I think the media got carried away on this one. The $1 Billion dollar price that's been floated around seems really high, I doubt it cost that much. But then again, I could be wrong. I just feel like everyone is just so quick to jump to conclusions.

Anonymous said...

yeah, what a slime bag!! any interior shots?

The Flying Dutchman said...

It must be 750,000 square feet not meters. That would be impossible. Do you know how big that would be, Mama? Twice the size of the damn Mall of America.

Anonymous said...

7,500 m^2 makes sense. 750,000 does not.

angie said...

Regardless of what the cost and square footage actually is, I agree this palace had Putin's name all over it, and it's recent sale is being used to camouflage that fact. It's my understanding that a similar situation exists in his role as Prime Minister, in that he still wields the real power in government with the president who took his place after Putin's term limitations were up merely being a puppet.

Carla Ridge said...

Putin on the Ritz!

Anonymous said...

There are many pictures if you follow the link given by Mamma in the article (Ruleaks). I dont know if its just the pictures but boy its ugly. And on one had they try this royalty cliche decor and on the other they put in generic bathtubs, miss the basic lines when positioning the pillars etc... overpriced ugly and cold monstrosity

StPaulSnowman said...

It looks like Updown Court rendered in the cyrillic architectural alphabet. I am big house greedy but this doesn't even tingle.

commentator8 said...

There is no way those figures are correct. In looking at the photos, it looks to be more like 50,000 SF at the most, unless there are additional buildings, or there are like 10 levels below ground.

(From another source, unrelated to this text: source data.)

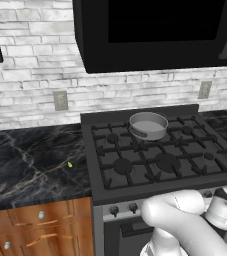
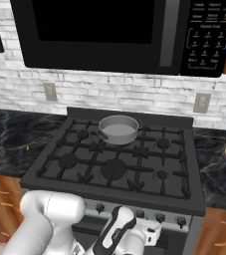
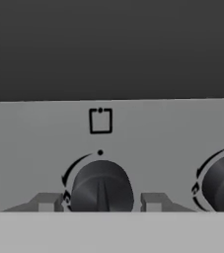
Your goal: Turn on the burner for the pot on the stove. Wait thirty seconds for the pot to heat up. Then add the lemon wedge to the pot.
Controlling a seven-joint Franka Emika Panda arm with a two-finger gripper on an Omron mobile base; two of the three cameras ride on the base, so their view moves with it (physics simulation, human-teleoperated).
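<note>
Down low at the stove's front panel, gripper (image 3: 101, 201) squared up on a dark knob (image 3: 101, 187), one pale fingertip (image 3: 48, 201) on each side of it, jaws apart and not yet touching its flanks. Pointer ridge on the knob straight up at the dot, a small square burner symbol (image 3: 100, 120) printed above, a second knob (image 3: 222, 184) just off to the right. Up on the stove (image 2: 115, 160), grey pot (image 2: 118, 129) sitting on the back burner, a little left of centre, handle toward the left; no flame to be made out under it. Lemon wedge (image 1: 70, 164) a tiny yellow speck on the dark marble counter (image 1: 30, 160), left of the stove and well apart from the pot. Risks, judged from here: closing off-centre and slipping round the knob without turning it; worse, twisting a knob that feeds another burner, since the little symbol is hard to read. Lemon wedge small enough to be nudged away by a clumsy pinch later on.
</note>
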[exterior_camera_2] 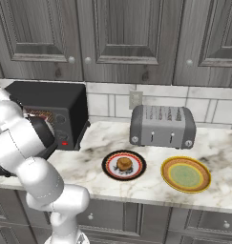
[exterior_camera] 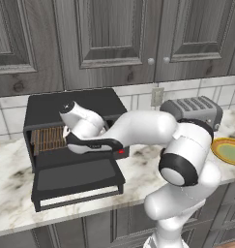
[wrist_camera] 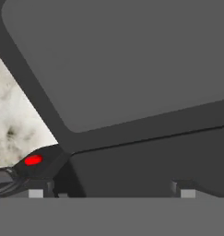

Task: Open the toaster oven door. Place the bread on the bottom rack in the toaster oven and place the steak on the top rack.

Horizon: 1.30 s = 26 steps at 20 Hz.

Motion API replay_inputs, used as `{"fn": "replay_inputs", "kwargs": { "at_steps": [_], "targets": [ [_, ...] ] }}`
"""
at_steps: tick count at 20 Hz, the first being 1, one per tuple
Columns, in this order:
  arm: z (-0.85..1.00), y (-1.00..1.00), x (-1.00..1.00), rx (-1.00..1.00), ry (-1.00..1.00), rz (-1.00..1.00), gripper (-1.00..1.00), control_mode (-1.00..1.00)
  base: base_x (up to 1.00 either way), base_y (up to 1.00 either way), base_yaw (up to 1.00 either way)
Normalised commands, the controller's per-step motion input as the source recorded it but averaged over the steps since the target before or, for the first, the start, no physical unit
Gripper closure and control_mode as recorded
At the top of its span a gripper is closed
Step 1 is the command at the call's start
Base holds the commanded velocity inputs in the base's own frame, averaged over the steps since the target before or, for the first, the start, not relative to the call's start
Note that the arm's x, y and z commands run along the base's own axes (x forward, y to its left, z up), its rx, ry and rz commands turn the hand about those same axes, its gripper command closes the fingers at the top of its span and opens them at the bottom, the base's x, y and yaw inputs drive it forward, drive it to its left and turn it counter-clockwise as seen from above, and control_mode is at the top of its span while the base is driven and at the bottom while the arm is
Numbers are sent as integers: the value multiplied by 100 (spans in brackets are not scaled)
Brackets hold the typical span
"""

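Gripper (wrist_camera: 111, 193) spread to full width, nothing between the fingers, nothing touched. Poised just in front of the toaster oven (exterior_camera: 75, 104), over the hinge side of the toaster oven door (exterior_camera: 75, 177), close to the oven's small red light (wrist_camera: 33, 160).

Door fully dropped, lying roughly flat on the marble counter (exterior_camera: 12, 193) in front of the oven, tinted glass facing up, still joined to the oven along the lower edge.

Inside the oven's open mouth, on the side away from the control panel: copper-brown wire grid (exterior_camera: 47, 138). Cannot tell from here whether top rack, bottom rack, or both.

Bread (exterior_camera_2: 124, 164) out on the counter, well to the right of the toaster oven and a little forward of it, sitting in the middle of a dark-rimmed plate (exterior_camera_2: 108, 167).

Further right of the oven again, near the counter's front edge: yellow plate with a green centre (exterior_camera_2: 166, 173). Behind both plates, against the tiled wall and apart from the oven: silver slot toaster (exterior_camera_2: 161, 126).
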Motion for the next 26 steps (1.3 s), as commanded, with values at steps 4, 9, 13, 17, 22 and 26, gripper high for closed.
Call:
{"fn": "replay_inputs", "kwargs": {
  "at_steps": [4,9,13,17,22,26],
  "targets": [
    [23,0,59,0,-3,-9,-100,-100,0,0,0],
    [0,25,-49,0,-3,2,-100,-100,0,0,0],
    [-8,58,-48,0,-4,8,-100,-100,0,0,0],
    [-7,9,29,-1,-16,1,-100,-100,0,0,0],
    [-1,0,35,-2,-26,2,-100,-100,0,0,0],
    [0,0,13,0,-24,7,-100,-100,0,0,0]
  ]
}}
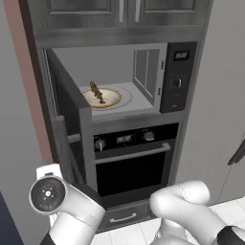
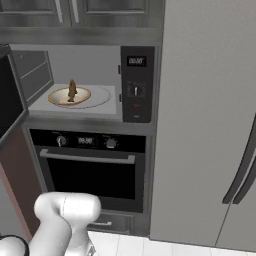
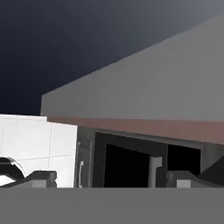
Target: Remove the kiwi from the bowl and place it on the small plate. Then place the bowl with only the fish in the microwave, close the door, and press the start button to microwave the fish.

There is no way it cost $1 billion to build this thing, especially when it seems like construction costs in Russia are probably lower than say, Los Angeles.

Numbers aside, it seems dirty, and not surprising given the history of Putin.

One other thing: is property that valuable on the Black Sea that any house would sell for $350,000,000???

Jeannified said...

That is an insane size! I say "No way!!!"

loner2009 said...

Tax evasion, corruption and money laundry can may have been the why the building "costs" a billion to make.